Media Center

The Art of Listening

By Lynda Ellis

“Most people do not listen with the intent to understand; they listen with the intent to reply.”
― Stephen R. Covey, The 7 Habits of Highly Effective People: Powerful Lessons in Personal Change

Sometimes, out of the blue, you are given an incredible life-long lesson. Such was the case when I was assigned by the Red Cross to a casualty staging facility at Yokota Air Base in Tokyo, Japan—the facility where wounded U.S. soldiers were brought out of Vietnam.

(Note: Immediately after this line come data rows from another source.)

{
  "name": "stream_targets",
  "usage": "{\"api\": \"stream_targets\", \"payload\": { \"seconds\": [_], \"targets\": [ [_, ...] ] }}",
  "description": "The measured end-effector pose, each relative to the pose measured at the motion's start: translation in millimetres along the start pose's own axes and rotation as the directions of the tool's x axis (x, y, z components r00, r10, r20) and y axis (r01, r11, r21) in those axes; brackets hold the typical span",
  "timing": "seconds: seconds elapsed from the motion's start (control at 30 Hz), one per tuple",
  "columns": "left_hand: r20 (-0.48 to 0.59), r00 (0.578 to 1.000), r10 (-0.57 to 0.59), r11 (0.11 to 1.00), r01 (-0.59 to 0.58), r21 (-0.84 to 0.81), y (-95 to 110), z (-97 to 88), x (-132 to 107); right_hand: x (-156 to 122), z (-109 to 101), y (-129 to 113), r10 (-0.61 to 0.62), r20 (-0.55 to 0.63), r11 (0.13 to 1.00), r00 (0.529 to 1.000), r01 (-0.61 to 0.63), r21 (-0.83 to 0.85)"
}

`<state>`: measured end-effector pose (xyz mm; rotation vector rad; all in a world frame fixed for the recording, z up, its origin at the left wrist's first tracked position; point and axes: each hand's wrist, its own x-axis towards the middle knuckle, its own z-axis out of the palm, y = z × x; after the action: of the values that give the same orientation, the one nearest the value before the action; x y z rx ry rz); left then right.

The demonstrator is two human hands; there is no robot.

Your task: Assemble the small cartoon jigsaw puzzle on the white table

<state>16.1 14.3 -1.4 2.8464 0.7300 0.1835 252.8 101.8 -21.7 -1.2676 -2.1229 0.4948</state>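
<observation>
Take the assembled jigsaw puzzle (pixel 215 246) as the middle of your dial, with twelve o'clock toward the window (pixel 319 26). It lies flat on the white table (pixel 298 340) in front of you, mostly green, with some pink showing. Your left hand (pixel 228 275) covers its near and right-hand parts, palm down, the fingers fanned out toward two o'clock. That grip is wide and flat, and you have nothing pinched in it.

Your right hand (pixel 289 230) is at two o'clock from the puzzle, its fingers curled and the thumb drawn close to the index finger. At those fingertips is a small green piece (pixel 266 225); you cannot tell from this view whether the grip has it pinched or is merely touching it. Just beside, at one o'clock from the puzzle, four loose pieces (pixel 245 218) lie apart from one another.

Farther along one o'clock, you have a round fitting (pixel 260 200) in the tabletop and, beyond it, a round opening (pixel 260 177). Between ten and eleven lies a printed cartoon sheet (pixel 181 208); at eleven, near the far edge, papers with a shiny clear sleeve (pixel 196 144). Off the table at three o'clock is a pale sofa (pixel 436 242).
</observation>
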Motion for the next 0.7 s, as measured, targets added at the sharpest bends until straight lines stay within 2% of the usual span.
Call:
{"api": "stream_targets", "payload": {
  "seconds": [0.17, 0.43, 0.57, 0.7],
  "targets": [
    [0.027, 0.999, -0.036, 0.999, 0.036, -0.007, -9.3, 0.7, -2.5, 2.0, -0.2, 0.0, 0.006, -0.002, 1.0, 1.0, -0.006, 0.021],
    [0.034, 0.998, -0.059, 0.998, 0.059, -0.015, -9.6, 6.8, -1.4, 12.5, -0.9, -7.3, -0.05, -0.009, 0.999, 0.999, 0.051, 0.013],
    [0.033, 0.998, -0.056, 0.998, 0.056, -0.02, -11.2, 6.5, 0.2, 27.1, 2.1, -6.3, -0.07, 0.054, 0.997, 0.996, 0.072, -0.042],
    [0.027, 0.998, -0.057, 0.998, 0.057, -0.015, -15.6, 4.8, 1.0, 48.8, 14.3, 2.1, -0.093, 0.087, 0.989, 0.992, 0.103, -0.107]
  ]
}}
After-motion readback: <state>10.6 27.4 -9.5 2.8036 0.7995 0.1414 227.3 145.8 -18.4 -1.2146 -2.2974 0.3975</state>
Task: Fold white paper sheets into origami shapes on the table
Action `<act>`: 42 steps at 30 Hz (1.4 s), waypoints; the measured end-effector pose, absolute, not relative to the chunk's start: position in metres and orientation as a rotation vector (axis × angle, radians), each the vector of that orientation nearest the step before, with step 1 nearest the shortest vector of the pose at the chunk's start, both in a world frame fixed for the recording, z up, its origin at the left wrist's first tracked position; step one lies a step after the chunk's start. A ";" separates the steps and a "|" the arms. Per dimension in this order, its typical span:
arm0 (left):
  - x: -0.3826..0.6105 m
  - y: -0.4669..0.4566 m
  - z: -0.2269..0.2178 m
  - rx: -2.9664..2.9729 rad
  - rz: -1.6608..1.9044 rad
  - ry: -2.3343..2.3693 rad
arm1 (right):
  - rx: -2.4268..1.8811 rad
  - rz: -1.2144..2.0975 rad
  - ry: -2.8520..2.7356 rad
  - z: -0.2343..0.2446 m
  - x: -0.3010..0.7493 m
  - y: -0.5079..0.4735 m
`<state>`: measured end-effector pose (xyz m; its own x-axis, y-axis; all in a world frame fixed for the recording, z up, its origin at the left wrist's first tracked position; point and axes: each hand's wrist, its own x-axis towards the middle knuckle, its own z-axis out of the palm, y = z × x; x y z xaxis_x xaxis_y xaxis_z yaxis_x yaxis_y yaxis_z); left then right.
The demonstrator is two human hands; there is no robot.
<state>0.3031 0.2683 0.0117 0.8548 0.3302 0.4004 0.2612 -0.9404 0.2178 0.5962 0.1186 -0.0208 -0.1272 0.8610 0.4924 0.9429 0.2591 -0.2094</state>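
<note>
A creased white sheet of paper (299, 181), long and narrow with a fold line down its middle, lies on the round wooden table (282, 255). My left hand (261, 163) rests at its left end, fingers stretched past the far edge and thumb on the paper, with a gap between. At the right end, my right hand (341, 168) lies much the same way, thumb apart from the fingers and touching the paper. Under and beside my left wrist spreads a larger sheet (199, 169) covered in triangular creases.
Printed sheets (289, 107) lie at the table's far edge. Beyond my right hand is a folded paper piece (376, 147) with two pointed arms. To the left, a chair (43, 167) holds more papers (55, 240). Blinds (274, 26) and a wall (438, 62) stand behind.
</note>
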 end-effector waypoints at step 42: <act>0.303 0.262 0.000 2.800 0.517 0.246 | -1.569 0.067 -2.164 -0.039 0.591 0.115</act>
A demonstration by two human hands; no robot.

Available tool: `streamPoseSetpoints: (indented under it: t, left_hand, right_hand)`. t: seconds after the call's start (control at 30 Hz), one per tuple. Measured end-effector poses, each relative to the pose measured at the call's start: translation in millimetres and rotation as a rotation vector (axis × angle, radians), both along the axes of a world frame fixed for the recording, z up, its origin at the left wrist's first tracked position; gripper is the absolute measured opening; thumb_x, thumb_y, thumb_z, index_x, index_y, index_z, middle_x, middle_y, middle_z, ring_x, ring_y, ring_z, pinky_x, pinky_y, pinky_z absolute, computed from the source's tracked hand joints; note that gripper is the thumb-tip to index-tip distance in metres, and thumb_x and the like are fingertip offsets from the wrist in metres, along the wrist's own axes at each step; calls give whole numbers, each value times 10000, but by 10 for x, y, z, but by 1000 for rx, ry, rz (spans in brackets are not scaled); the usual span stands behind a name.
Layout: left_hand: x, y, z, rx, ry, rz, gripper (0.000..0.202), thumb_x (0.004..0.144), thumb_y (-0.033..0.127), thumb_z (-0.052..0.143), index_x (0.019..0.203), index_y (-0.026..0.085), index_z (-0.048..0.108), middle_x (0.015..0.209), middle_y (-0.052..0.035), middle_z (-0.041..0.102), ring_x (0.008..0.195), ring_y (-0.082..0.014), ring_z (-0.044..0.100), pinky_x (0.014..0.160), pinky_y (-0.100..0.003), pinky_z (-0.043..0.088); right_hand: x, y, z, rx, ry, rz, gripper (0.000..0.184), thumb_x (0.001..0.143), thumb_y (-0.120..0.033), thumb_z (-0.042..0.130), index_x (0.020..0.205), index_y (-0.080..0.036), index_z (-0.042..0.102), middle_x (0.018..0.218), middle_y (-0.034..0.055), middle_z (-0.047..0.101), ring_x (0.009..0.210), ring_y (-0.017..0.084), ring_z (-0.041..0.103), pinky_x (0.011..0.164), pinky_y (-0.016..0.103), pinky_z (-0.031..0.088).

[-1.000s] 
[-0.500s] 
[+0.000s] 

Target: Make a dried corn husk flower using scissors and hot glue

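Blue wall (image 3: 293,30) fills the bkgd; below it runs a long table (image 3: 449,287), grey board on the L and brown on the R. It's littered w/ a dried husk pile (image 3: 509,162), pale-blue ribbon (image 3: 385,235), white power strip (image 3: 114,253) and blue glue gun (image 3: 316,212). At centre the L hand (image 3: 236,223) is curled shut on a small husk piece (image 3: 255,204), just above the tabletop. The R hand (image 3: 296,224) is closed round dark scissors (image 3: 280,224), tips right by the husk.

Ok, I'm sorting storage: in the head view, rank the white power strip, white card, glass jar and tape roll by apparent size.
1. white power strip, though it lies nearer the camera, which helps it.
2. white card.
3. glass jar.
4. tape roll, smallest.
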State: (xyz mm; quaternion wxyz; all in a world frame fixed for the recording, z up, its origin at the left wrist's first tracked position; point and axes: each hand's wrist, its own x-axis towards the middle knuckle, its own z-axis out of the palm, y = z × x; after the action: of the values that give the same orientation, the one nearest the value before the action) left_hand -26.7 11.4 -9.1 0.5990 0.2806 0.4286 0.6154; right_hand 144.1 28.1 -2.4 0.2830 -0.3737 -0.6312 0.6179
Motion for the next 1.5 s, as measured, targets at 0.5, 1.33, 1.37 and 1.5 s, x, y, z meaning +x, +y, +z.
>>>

I was in my early twenties and had no idea how I could help serve our soldiers. Once I started volunteering, I realized that what they really needed from me was to listen. Honored to spend time with the brave soldiers who served our country, I volunteered 70 to 80 hours per week visiting them, holding their hands and listening to their amazing stories. Those young men who I sat with had no idea that they gave me a wonderful gift—the ability to truly listen.

Why listen?

Effective communication is a two-way street involving both speaking and listening. However, I have found that listening, rather than speaking, has helped me build strong relationships, make informed decisions and become a better business owner.

Did you know that studies suggest that the average person hears between 20,000 and 30,000 words per day? However, hearing and listening are two very different activities. Hearing is passive, requiring little effort, while listening is active, requiring attentiveness and concentration. To coin a phrase, hearing is through the ears, listening is through the mind. Have you ever had a conversation with someone and felt that they didn’t get what you were saying? Chances are they heard you but didn’t listen to you. Active listening goes beyond hearing to understand the point of view of the other person.

How often have you been in a conversation thinking about your response to what the other person was saying? It’s a common communication mistake. One of the best ways to build strong relationships is to be an active listener, being present and attentive. Do not interrupt the other person, make sure to maintain eye contact, and when the other person is done speaking, ask questions, then listen – actively. When a person knows that you truly care about what they are saying, you create trust and deepen the realtionship.

When you give 100 percent of your attention to what is being said, process the information, ask questions and confirm your understanding of the conversation, you will gain invaluable insights, reduce misunderstandings and build relationships.